#### [WHAT NEEDS TO BE DONE]
If a line in the listing below has the string "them", copy it out.
#### THE DATA ####
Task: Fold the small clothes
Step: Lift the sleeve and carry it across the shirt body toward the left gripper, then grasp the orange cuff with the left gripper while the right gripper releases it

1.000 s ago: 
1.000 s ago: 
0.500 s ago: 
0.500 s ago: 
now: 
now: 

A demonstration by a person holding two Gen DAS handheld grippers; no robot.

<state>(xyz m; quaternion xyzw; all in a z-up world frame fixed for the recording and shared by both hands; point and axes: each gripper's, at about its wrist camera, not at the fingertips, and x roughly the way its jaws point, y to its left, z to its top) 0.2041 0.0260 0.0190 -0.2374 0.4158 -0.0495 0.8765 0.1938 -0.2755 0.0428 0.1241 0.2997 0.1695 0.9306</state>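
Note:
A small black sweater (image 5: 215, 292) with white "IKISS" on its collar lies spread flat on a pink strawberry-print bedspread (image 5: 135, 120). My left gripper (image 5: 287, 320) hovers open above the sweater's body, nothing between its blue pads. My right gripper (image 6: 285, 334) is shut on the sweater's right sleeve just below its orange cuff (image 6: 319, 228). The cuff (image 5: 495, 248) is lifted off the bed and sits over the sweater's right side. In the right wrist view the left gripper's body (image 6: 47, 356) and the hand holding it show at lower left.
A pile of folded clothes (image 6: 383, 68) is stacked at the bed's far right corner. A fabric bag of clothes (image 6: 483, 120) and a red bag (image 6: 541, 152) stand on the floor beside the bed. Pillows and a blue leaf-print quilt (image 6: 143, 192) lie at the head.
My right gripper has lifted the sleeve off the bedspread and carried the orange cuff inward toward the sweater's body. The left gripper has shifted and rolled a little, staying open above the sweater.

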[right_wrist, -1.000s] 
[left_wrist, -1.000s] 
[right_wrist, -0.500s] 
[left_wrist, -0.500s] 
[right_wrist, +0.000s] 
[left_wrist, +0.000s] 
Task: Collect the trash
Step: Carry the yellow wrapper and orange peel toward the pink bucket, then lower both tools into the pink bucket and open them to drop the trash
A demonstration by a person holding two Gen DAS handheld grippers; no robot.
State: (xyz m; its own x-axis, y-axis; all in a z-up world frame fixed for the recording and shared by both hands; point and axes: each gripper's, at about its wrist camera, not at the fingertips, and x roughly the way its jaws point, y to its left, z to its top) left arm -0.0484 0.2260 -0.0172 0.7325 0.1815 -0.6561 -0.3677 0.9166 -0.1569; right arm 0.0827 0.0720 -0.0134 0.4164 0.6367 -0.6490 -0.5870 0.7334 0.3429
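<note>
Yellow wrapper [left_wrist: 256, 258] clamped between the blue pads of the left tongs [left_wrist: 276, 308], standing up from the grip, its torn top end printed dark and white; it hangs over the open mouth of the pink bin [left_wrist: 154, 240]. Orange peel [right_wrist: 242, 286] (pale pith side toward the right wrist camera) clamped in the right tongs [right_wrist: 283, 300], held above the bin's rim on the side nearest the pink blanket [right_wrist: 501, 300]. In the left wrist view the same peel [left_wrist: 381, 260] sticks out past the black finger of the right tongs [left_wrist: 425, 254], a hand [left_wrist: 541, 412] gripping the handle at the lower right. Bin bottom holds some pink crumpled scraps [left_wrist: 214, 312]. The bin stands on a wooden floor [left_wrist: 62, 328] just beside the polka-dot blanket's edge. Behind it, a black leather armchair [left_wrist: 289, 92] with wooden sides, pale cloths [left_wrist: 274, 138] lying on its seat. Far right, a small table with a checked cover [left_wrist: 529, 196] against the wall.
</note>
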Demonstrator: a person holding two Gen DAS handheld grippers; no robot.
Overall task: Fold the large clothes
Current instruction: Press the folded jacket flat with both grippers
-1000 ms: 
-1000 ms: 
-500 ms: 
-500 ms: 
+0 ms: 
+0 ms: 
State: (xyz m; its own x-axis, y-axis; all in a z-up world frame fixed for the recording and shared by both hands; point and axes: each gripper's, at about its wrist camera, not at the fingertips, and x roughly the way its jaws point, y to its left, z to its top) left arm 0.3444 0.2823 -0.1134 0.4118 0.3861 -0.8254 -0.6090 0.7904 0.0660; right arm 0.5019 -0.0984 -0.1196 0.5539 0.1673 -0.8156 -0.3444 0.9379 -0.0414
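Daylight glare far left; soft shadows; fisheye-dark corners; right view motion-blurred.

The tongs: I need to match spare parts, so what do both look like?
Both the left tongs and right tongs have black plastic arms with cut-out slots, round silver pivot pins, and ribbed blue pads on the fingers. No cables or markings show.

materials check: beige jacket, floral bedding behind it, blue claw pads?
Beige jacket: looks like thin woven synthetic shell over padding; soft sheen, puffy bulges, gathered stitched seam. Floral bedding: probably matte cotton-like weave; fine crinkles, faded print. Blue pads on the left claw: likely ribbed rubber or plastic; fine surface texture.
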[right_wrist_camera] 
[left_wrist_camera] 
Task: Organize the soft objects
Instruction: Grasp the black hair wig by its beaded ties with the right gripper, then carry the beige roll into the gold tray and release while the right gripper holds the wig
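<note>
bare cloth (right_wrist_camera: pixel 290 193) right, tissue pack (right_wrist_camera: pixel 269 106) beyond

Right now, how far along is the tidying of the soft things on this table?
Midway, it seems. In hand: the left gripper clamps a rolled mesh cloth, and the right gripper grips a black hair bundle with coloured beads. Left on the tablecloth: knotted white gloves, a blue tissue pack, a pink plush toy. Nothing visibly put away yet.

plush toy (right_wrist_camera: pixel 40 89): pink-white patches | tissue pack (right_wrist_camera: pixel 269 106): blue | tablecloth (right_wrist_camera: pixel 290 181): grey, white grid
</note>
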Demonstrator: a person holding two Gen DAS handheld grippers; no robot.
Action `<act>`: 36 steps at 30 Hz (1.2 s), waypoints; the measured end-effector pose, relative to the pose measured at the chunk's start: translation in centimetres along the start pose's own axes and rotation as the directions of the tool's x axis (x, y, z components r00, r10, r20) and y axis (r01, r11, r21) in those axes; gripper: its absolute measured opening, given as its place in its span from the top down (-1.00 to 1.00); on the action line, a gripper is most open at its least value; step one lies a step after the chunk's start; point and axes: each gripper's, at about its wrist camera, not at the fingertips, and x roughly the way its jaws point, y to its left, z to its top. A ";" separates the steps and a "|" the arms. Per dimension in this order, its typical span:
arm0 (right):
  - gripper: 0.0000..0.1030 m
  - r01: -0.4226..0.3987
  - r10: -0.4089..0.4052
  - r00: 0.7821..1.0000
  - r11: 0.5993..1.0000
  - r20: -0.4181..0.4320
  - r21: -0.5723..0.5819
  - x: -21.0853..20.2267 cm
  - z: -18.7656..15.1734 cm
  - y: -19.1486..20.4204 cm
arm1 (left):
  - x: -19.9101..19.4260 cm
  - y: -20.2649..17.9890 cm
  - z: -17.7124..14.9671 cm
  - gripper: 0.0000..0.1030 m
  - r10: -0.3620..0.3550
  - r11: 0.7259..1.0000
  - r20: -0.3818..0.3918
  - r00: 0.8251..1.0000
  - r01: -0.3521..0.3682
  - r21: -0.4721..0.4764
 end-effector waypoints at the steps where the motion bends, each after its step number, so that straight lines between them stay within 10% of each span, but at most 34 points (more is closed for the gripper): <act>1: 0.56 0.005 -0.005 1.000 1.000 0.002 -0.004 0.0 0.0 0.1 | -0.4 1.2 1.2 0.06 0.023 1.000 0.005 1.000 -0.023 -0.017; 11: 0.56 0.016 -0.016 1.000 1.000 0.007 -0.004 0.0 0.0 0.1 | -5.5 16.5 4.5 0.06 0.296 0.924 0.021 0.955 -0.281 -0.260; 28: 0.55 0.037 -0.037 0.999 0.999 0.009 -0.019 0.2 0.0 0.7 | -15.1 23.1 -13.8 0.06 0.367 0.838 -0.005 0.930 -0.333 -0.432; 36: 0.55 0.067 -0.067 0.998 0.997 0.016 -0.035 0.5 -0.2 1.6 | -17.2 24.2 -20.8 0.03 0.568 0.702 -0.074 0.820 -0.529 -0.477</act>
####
#### [TASK SOLUTION]
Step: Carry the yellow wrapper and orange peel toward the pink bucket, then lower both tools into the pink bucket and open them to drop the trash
 end-effector waypoints at the steps where the motion bends, each after its step number, so that straight lines between them stay within 10% of each span, but at most 34 points (more is closed for the gripper): <act>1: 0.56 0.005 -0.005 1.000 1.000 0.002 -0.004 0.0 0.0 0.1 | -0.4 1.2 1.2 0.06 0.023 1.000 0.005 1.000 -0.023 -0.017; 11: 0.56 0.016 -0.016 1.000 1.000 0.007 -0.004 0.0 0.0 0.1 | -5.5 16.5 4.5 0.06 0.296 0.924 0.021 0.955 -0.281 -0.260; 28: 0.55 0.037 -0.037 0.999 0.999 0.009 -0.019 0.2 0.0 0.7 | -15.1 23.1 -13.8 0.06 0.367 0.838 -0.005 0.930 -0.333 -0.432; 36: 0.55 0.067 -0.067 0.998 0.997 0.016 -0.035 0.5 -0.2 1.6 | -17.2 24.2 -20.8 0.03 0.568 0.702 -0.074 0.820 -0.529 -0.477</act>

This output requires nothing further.